Один из членов этой обители, едва я сюда загляну, выходит навстречу с распростертыми объятиями, почему-то считает меня своим другом и спасителем. Я его действительно когда-то спас, вытащил из болотной топи полусъеденного комарами. Это было сорок лет тому назад. Уже в те годы он казался мне стариком, а за эти четыре десятка лет почти не изменился. Постарели мои ровесники, постарел и я, а он все такой же, по виду ровня с нами. Когда я его вытащил из топи и посадил на пружинящую кочку, за которую он ухватился, чтобы вновь не свалиться в вонючую воду, лицо и босые ступни его ног были багрово-пухлыми от голода и комариных укусов, от него несло болотной тиной и мочой. Первые слова его были:
— Хлеба. Ради господа бога, крыхту хлеба!..

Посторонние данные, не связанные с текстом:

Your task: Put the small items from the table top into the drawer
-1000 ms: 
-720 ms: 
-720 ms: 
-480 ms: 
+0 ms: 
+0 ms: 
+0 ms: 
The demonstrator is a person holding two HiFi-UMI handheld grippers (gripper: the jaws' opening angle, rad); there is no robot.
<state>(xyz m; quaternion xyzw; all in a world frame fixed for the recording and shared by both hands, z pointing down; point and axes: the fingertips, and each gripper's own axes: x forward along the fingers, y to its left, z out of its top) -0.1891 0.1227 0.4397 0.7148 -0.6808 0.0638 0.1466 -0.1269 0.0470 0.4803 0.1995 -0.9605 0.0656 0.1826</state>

Я подумал, что он помешался — на груди у него на медной цепочке висела пышная, с глянцевитой коркой пампушка, словно только из печи, а он просил хлеба.
— А это что у тебя? — ткнул я стволом винтовки ему в грудь.
— О, это моя жизнь, цель моей жизни. Из-за нее-то я и сижу в этом вонючем болоте. Тут у меня документы, права на поместье в Диканьке. — Он постучал костлявым черным от грязи пальцем по той «пампушке», и послышался глуховатый деревянный стук. Я понял, что на медной цепочке висел не хлебец, а круглая шкатулка. Он продолжал крепнувшим голосом, глаза его лихорадочно взблескивали: — Мое поместье в Диканьке, вся Диканька, все земли в округе мои. Я — прямой потомок Кочубея!
Потом я прочел его бумаги, старик не врал.
— Я Гнат Кочубей! Ради бога, шматочек хлеба…
Я вынул из мешка хлебину, отломил краюшку и су-
Нул в его заляпанные тиной и ряской руки. Он жадно ел, кривился, как от зубной боли, и говорил не переставая.
— Два года добирался до Диканьки из самой Канады. Опоздал на неделю, туда уже вернулись большевики. Но немцы победят! Я верю в это, иначе бы я не жил, не стремился бы сюда через океан и шесть границ!
Он остался у нас в отряде. В боях участия не принимал, боялся, что убьют, но карать карал. Любил эту процедуру, проделывал ее неторопливо, с наслаждением, водил жертву к озеру, при ней сам выбирал и нарезал лозу. Потом привязывал несчастного к скамейке или к дереву и порол, приговаривая: «Выбьем, выбьем из тебя большевистский дух! Изыди, изыди, сатана!» Или: «Кайся, кайся, холоп!..»
Кочубею, видимо, казалось, что он порет своего крепостного.
Вообще, Гнат Кочубей любил помечтать о том времени, когда немцы прогонят с Украины большевиков, — какие он заведет у себя в Диканьке порядки. Главным н перевоспитании людей он считал порку.
— От мала до стара пороть будем, только эта кара, может до конца вышибить сатанинский дух неподчинения и непоклонения, — частенько говаривал потомок Кочубея. Правда, он так ни разу и не увидел результата своих экзекуций, не узнал, перевоспитала его порка кого-нибудь или нет, — хлопцы, предоставив старику возможность получить удовольствие от своих экзекуций, тут же приканчивали жертву.
Как только Гнат Кочубей встречает меня в богадельне, то не дает даже поговорить с теми, к кому я прихожу, — облапывает меня, прижимает к груди, на которой по- прежнему висит круглая, похожая на пампушку шкатулка, правда, теперь уже на белой манишке с оранжевой бабочкой, тянет к выходу, усаживает на скамейку у парадного и сразу же спрашивает:
— Ну, Улас, что нового на свете?
— Все то же, Гнат.
— Говорят, американцы изобрели какую-то новую бомбу, которой еще нет у большевиков. Собираются бросить ее на Москву. Чего же они медлят?
Потому, что большевики изобрели еще поновее, — усмехаюсь я.
— Врешь, ты все врешь! С такими вещами не шути, это пропаганда! А то допрыгаешься! Ты и так уже на крючке у нашей полиции, дождешься, что тобой займется ЦРУ. А там парни крепкие, не таким шею сворачивали!